Based on the climate zones defined by the US Energy Information Administration and the International Energy Conservation Code (IECC), Oak Ridge National Laboratory predicted the size of the Combined Cooling, Heat, and Power (CCHP) market in the US, assuming 4.75% of homeowners replace their heating equipment each year [2]. The primary market was identified as US homes in the cold/very-cold regions that use electrical furnaces and heat pumps, representing approximately 2.6 million homes. The secondary market consists of homes in the cold/very-cold and mixed-humid regions using electric furnaces, propane, or oil for heating, totalling approximately 46 million homes. Therefore, the combined potential of the primary and secondary markets for CCHPs in the US was found to be approximately 123,000 and 2.2 million homes, respectively. To provide a visual for the US climate in the context of heating, Figure 1 shows heating degree days (HDD) relative to 18.3 °C in the US based on data from 2022 [3].
Figure 1: Heating degree days by US census division in 2022 [3].
Heat Pump Design Challenges and Opportunities
To compensate for lacking vapor compression cycle heating capacity at low ambient temperatures, electric resistive heating is often used, leading to reductions in the heat pump Coefficient of Performance (COP). To reduce the amount of resistance heating being used, larger compressors with variable speed capabilities, tandem compressors, multi-stage compression, and vapor injection represent some possible solutions. However, the initial cost and at-scale production of necessary systems and components have been proven to be limiting factors to their acceptance.
To address these challenges in the US, researchers in academia, industry and government roles have been working together to develop CCHP technology for several applications that are scalable and proven in field tests. One example of such an effort is the US Department of Energy (DOE) Residential CCHP Challenge [4], which is an initiative to bring public and private stakeholders together to develop scalable technology to overcome market entry barriers and support large-scale implementation of CCHPs. Launched in 2021, this effort aims at field-tested residential CCHP designs that can provide 100% heating capacity without resistance heating at ambient temperatures down to -15 °C and, in an extreme segment of the competition, -26 °C. The -15 °C performance goals have been achieved by eight major manufacturers in laboratory settings to date, some of which also met the -26 °C performance goals and are now moving towards installing 23 field installations in cold regions in the US.
From a system and component perspective, a range of cycle modifications have been proposed and investigated numerically and experimentally to overcome three key system-level challenges associated with the high-pressure ratio that compressors need to overcome in CCHP applications:
- High discharge temperatures
- Reduced heating capacities
- Low heating COPs
A conceptual summary of the most common architectures for CCHPs was provided by Bertsch and Groll [5] and shown in Table 1. Experimental investigations of a CCHP for the US residential market were carried out by Oak Ridge National Laboratory [6]. Two single-stage compressors in tandem were utilized to minimize cost and simplify control. Experimental investigations achieved 76% of the heating load delivered at 8.3 °C and a heating COP of 1.94 at -25 °C. When vapor injection was applied using two tandem compressors, 88% of the heating load was delivered at 8.3 °C, and a heating COP of 2.0 at -25 °C were achieved. There are a range of current investigations of CCHPs with both synthetic and natural refrigerants at many research institutions in the US, including Oak Ridge National Labs as well as the Ray W. Herrick Labs.

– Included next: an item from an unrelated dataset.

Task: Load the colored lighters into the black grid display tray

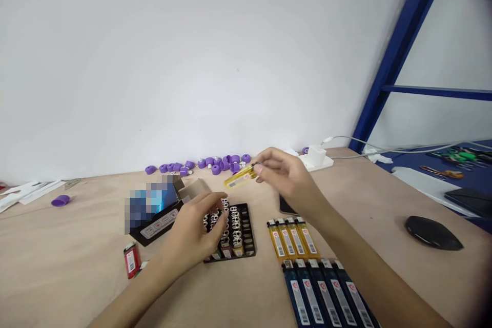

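My right hand (286,177) pinches a yellow lighter (240,178) by one end and holds it level in the air above the table. My left hand (196,233) rests with curled fingers on a black tray (246,236) that has several lighters standing in its slots. Whether the left fingers grip one of them is hidden. To the right of the tray lie a row of yellow lighters (292,238) and, nearer to me, a row of dark blue lighters (326,292). A red lighter (131,260) lies to the left.
A blurred blue box (151,210) with an open cardboard flap sits left of the tray. Purple caps (203,164) line the wall, and one (60,200) lies apart. A white charger with cable (317,156), a black mouse (432,232) and a blue metal frame (400,46) stand to the right.
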`<action>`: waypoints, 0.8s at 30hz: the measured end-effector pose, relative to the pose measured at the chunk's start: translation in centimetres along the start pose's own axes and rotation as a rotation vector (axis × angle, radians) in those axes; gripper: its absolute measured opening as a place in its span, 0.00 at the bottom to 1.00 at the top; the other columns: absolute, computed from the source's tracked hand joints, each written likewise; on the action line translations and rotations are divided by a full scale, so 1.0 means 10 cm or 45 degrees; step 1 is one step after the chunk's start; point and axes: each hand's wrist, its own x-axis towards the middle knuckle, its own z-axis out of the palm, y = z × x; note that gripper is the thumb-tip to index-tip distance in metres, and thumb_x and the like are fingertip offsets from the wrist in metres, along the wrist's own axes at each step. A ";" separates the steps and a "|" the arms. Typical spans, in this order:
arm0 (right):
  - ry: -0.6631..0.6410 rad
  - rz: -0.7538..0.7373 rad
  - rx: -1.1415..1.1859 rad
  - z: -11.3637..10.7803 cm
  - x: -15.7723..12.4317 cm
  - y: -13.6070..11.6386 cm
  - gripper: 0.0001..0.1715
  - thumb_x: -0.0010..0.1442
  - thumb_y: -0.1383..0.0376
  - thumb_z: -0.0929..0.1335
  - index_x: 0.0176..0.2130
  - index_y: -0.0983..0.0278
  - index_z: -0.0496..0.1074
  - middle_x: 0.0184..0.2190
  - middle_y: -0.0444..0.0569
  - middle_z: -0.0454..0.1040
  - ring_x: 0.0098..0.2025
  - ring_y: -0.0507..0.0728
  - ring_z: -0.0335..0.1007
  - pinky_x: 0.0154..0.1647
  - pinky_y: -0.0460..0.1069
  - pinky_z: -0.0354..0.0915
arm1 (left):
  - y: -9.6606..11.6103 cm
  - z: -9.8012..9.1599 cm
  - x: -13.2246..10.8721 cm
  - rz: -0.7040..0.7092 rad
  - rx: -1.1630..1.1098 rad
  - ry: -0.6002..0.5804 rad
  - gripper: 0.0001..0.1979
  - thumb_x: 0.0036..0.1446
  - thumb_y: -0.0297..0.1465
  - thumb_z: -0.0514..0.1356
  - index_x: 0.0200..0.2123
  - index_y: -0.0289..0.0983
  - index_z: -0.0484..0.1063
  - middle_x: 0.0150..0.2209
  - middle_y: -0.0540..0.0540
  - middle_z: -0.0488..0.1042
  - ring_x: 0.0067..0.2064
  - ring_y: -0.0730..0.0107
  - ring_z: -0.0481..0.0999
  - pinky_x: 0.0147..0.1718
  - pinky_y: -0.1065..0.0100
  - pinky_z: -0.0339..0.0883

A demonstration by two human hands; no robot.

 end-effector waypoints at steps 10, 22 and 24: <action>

Table 1: Comparison of different heat pump cycles in CCHP applications [5].
Legislation surrounding allowable GWP and flammability in the residential sector has currently limited the scope of the most recent CCHP efforts to A2L refrigerants based on blends of Hydrofluorocarbons (HFCs) and Hydrofluoroolefins (HFOs). However, continued GWP phase downs due to the US EPA AIM Act from 2021, along with concerns regarding the classification of Trifluoroacetic Acid (TFA) as Per- and Fluoroalkyl Substances (PFAS) in some parts of the world, have motivated many manufacturers for heat pumps being sold in the US to keep one eye on R290 (propane) as a possible “future proof” alternative. While the US EPA SNAP regulations have recognized R290 as a viable fluid for window air conditioners, the process to broader acceptance of its use will likely follow a similar path taken for R600a in domestic refrigerators in the US. Dynamic legislation surrounding UL standards 60335-2-40 (residential) and 60335-2-89 (commercial), as well as safety standards (i.e., ASHRAE Standard 15), will have strong influences on the acceptance of hydrocarbon refrigeration and heat pump systems in the US market in the coming years. However, building codes, general EPA regulations, and decentralization of many such decisions to individual US states suggest that the US is still years away from the widespread acceptance of R290 as a working fluid in residential heat pumps.
Cold Climate Heat Pumps and Electrical Infrastructure
In addition to improving thermal comfort and reducing energy bills, CCHPs can reduce strain on electrical infrastructure at the building, distribution, and transmission scales. At the building scale, an inefficient residential air-source heat pump with resistance backup can require currents of 80 Amperes or more in very cold weather. Especially in older homes, currents this high can risk overheating the wires that connect the heating equipment to the main circuit breaker panel, the panel itself, or the wires that connect the panel to the utility’s distribution grid. Replacing this building-scale infrastructure can be expensive and slow, as it can require a skilled electrician and approvals from building inspectors or electric utilities. CCHPs, with their higher cold-weather COPs and much lower dependence on resistance backup, can bring required currents down to 30 Amperes or less. In this way, CCHPs can reduce or eliminate the need for electrical work that often accompanies heat pump installation in older homes, lowering a barrier to residential electrification.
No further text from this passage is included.